What you should do
Once you find the line with "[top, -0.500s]" in the data that follows, repeat it and every line after it exactly, through the line with "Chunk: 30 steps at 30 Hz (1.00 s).".

Dataset extract
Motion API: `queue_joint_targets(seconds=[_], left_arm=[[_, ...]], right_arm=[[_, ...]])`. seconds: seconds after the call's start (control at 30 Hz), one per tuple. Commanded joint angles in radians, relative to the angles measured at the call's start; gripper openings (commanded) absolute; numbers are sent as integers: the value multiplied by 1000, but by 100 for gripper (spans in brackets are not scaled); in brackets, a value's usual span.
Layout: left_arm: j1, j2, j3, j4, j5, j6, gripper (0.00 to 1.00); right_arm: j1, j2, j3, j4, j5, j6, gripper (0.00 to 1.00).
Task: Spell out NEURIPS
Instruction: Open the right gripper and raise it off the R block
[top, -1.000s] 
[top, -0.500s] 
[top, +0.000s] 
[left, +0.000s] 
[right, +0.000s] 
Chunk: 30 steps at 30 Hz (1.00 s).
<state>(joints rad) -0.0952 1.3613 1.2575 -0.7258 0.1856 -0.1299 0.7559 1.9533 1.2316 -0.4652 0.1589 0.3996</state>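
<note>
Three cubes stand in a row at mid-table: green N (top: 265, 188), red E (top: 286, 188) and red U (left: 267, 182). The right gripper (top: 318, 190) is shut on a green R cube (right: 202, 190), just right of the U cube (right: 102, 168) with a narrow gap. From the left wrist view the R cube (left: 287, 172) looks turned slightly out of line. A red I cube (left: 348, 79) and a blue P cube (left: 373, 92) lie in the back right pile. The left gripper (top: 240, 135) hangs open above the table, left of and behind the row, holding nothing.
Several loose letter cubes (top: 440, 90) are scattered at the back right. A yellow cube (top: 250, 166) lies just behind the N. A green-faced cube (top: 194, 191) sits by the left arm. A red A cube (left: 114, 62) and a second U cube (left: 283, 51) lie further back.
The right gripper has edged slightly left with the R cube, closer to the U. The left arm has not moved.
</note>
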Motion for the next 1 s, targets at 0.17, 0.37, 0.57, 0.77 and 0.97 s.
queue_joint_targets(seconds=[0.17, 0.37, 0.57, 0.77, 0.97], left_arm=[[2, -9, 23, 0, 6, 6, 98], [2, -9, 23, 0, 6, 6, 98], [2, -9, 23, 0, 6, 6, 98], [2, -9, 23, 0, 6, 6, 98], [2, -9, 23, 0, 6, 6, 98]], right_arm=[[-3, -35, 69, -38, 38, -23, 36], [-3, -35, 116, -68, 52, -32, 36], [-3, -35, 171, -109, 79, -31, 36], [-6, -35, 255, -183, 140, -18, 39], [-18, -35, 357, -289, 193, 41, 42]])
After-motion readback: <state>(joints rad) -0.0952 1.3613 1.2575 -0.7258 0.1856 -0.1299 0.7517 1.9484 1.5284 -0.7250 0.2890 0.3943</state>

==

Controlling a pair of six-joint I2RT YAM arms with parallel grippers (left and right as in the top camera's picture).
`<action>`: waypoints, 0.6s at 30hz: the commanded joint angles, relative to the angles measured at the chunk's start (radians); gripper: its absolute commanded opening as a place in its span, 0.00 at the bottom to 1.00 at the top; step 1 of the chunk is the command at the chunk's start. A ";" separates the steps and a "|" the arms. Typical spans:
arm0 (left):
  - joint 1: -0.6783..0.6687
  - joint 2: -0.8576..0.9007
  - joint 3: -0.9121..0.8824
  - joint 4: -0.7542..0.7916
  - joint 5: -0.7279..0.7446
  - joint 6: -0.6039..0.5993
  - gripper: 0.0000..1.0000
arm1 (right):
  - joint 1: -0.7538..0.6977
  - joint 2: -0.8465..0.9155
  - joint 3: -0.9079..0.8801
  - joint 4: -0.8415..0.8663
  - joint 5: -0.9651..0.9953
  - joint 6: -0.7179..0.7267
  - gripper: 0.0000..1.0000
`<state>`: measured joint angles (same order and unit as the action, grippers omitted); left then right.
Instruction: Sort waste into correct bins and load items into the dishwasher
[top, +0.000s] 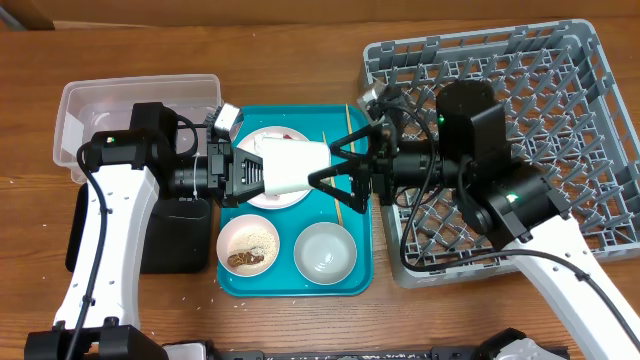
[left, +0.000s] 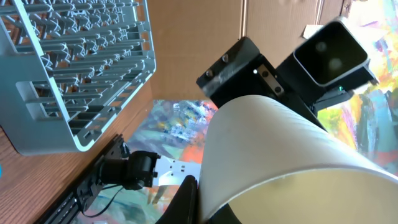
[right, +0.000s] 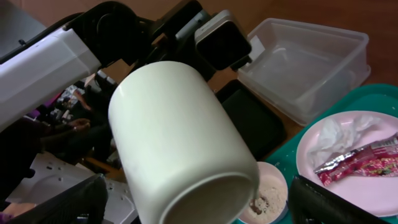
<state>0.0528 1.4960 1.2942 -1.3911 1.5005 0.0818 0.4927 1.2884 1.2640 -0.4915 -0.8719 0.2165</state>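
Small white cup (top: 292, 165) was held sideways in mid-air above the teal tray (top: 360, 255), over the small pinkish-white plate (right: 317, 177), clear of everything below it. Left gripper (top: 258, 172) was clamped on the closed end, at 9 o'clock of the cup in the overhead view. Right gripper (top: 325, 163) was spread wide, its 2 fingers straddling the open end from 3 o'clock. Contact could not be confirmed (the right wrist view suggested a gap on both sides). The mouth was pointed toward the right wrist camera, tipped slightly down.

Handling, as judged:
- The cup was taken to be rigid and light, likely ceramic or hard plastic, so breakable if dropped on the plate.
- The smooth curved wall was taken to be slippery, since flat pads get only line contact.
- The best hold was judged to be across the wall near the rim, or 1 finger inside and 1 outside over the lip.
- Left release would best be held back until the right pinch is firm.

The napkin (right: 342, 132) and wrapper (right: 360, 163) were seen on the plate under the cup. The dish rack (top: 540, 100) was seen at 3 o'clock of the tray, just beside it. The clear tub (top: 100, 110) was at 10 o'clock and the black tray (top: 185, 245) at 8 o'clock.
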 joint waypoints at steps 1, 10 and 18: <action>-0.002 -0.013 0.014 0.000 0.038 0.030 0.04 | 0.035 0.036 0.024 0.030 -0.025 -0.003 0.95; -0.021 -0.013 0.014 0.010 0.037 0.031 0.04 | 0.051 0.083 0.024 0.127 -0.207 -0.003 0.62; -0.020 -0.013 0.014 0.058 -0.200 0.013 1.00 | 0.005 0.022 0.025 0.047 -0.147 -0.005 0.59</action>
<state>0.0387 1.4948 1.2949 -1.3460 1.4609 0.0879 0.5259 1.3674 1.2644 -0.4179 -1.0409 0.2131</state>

Result of the task
[top, -0.500s] 
[top, +0.000s] 
[left, +0.000s] 
[right, +0.000s] 
Chunk: 30 steps at 30 Hz (1.00 s).

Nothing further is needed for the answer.